Uber : une commission parlementaire se penchera sur l'industrie du taxi

Le reportage de Jean-Sébastien Cloutier

Une commission parlementaire de l'Assemblée nationale se penchera sur l'industrie du taxi, en crise depuis l'arrivée d'Uber au Québec, vient d'annoncer le nouveau ministre des Transports, Jacques Daoust.

Un texte de Jérôme LabbéTwitterCourriel

Toutes les parties seront invitées à la table afin de « déterminer les pistes de solution pour relever les défis auxquels est confrontée l'industrie du taxi avec l'arrivée de nouveaux types de transports rémunérés des personnes », écrit-il par voie de communiqué.

« L'industrie du transport par taxi est bousculée présentement dans ses pratiques par l'arrivée de nouvelles technologies qui changent la donne [...] En même temps, tous reconnaissent l'importance pour l'industrie du taxi de se moderniser. Dans ce contexte, le statu quo n'est pas envisageable », ajoute-t-il.

En point de presse, le ministre Daoust a spécifié que les parlementaires devront garder en tête trois grands principes : la sécurité des passagers, des règles équitables pour tous les joueurs et le bénéfice des utilisateurs.

« L'objectif pour nous est clair, parce qu'on est confrontés à deux grandes visions », a-t-il résumé. « Il faut qu'il y ait des règles claires, parce que les règles actuellement ne le sont pas véritablement, et il faut aussi qu'on vive dans un environnement de travail qui est compétitif. »

Appelé à donner son opinion personnelle sur le dossier, le ministre Daoust a répondu qu'il n'était « pas contre le progrès technologique », mais qu'il fallait réglementer. « Ne sous-estimons pas les moyens que possède l'État pour faire face à ça », a-t-il plaidé.

En réaction, la députée péquiste Martine Ouellet a souligné par voie de communiqué mercredi que contrairement à son prédécesseur Robert Poëti, le nouveau ministre des Transports s'était abstenu en point de presse de qualifier UberX d'« illégal ».

« La tension monte dans l'industrie, les chauffeurs sont à bout de patience et le gouvernement Couillard les a abandonnés.

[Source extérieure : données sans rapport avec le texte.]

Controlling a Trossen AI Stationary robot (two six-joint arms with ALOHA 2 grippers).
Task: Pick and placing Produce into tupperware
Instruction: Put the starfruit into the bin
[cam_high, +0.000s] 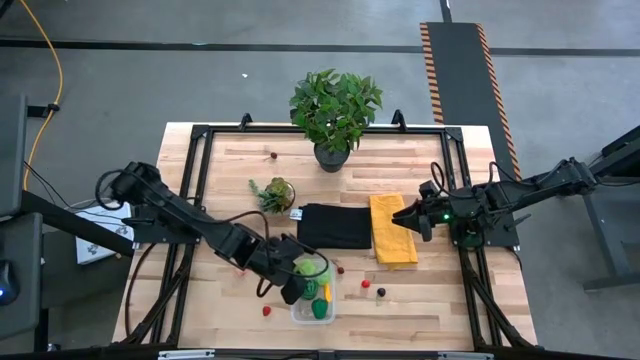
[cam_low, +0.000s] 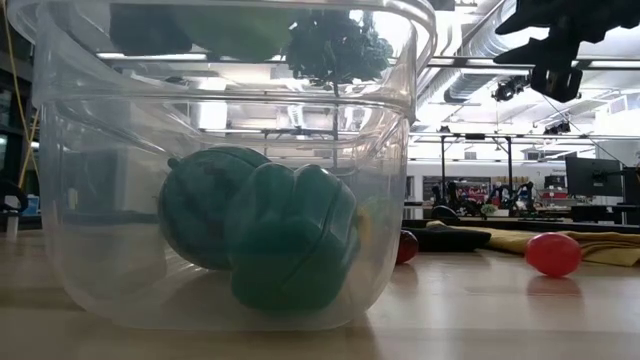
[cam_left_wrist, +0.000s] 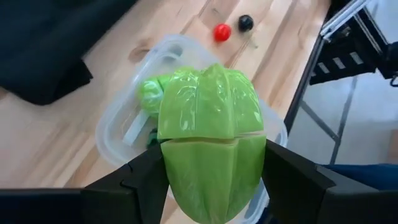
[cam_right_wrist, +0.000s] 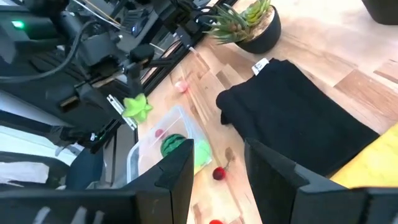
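Note:
A lime-green leafy toy vegetable (cam_left_wrist: 211, 118) hangs over the clear tupperware (cam_left_wrist: 112, 134), with my left gripper (cam_left_wrist: 214, 180) shut on it. In the high view this gripper (cam_high: 305, 275) is at the container's far end, near the table's front edge. The tupperware (cam_high: 300, 312) stands on the table and holds a dark green round piece (cam_low: 205, 215), a green pepper (cam_low: 295, 235) and a pale green ball (cam_left_wrist: 149, 93). My right gripper (cam_high: 408, 222) hovers open over the yellow cloth (cam_high: 392, 240), with nothing between its fingers (cam_right_wrist: 180, 168). My left gripper pinches the lime-green vegetable between its two fingers, one on each side of its nearer half (cam_left_wrist: 171, 174). The fingers slant down from the table's left. The vegetable is lifted clear and hangs above the tupperware's open top.
Loose produce lies around the tupperware: a red piece (cam_high: 267, 310) on its left, and a red one (cam_high: 365, 283) and a dark one (cam_high: 381, 292) on its right. A black cloth (cam_high: 335, 226), a small succulent (cam_high: 275, 193) and a leafy potted plant (cam_high: 334, 110) stand farther back.

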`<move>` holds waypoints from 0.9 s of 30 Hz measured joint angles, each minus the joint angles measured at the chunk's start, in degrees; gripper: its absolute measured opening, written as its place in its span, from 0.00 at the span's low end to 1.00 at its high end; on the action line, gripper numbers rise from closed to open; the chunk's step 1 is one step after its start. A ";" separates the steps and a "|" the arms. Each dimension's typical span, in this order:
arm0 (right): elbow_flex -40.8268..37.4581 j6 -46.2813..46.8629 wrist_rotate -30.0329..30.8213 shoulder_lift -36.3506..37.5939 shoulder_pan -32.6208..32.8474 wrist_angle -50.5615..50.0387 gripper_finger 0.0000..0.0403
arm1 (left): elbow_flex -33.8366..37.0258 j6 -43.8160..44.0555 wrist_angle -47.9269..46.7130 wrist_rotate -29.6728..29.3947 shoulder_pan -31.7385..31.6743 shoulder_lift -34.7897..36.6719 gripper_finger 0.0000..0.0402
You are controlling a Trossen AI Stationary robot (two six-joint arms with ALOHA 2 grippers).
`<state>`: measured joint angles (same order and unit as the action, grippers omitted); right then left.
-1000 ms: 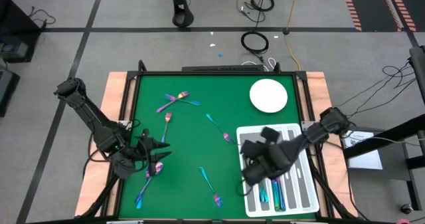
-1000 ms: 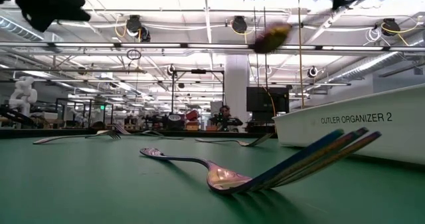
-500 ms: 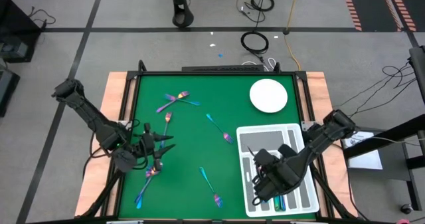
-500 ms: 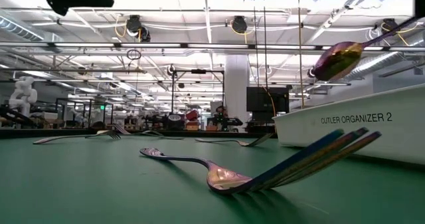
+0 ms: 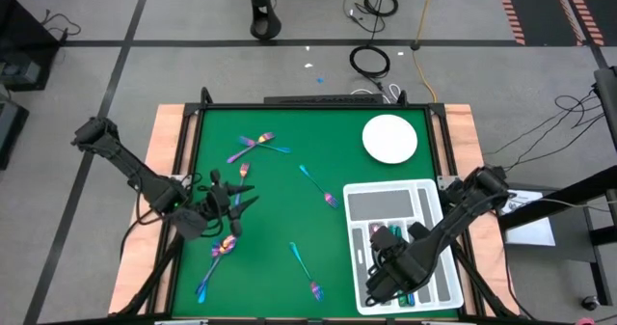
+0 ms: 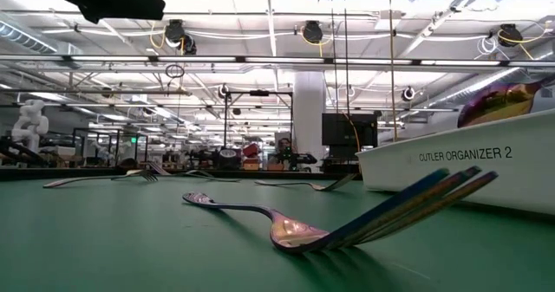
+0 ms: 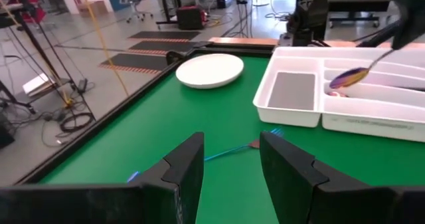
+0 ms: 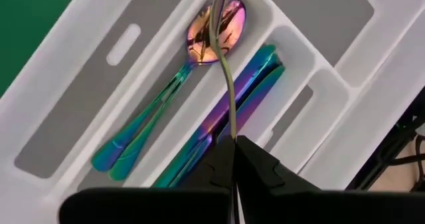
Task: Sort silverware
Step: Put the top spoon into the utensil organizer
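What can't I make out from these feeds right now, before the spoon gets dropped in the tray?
- High view: the right gripper and its arm hide the held spoon and most of the tray slots.
- Right wrist view: the spoon's bowl overlaps a spoon already lying there; touching or apart, cannot tell.
- Low view: the tray wall hides everything inside.
- High view: loose silverware too small to sort by type.

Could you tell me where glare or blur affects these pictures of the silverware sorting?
Low view: the near fork is soft, ceiling lights are bright, and the spoon gleams at the edge. Right wrist view: the gripper is blurred, while the tray stays sharp. High view: even light, the plate nearly washed out.
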<state>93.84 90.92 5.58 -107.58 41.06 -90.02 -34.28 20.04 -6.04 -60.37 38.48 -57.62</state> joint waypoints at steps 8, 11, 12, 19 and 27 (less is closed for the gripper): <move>0.00 0.13 -2.77 -2.30 0.37 0.02 0.00 | 0.00 -3.79 2.25 0.12 -2.33 1.11 0.37; 0.00 0.10 -3.20 -3.12 0.31 -0.01 0.00 | 0.00 -4.89 2.75 0.30 -2.88 1.11 0.37; 0.00 0.07 -3.99 -3.51 0.31 0.02 0.00 | 0.00 -5.38 2.75 0.34 -3.10 1.11 0.37; 0.00 0.10 -7.14 -6.81 -0.32 0.04 0.00 | 0.00 -5.91 2.76 1.84 -4.71 1.11 0.37; 0.00 -1.07 -8.83 -8.45 -1.75 0.07 0.00 | 0.00 -5.95 3.20 3.65 -5.86 1.11 0.37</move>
<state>93.84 89.84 -3.25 -116.03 39.31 -89.95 -34.28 14.09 -2.84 -56.72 32.62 -56.51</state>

Dans quelle autre industrie tolère-t-on des activités illégales faites en plein jour? », se demande-t-elle.

Québec solidaire abonde dans le même sens. « Il ne faut pas que la tenue de cette commission entraîne un autre délai intolérable pendant lequel les activités déloyales et illégales d'UberX ruinent le gagne-pain de milliers de travailleuses et travailleurs du taxi », fait valoir Amir Khadir, député de Mercier.

Deux visions s'affrontent

L'industrie du taxi demande depuis longtemps au gouvernement Couillard d'interdire l'application UberX. Mardi, une demande d'injonction permanente a été déposée par le Syndicat des travailleurs autonomes Métallos pour faire cesser les activités de la compagnie sur tout le territoire québécois.

Les chauffeurs de taxi, qui ont souvent payé 200 000 $ le permis leur donnant le droit d'exercer leur métier, sont frustrés de voir qu'Uber permet à n'importe qui de transporter des passagers contre rétribution. Les chauffeurs de taxi devraient-ils être dédommagés par le gouvernement? « Je ne pense pas que ce soit à la population du Québec de payer », a répondu le ministre Daoust.

Uber a salué la mise sur pied de la commission parlementaire, espérant que celle-ci permettra de trouver des « solutions réglementaires concrètes pour assurer aux consommateurs des alternatives de transport sécuritaires, fiables et abordables ».

« Nous serons heureux de collaborer avec le ministre et les membres de la commission parlementaire », a assuré par courriel le porte-parole d'Uber Canada, Jean-Christophe de Le Rue.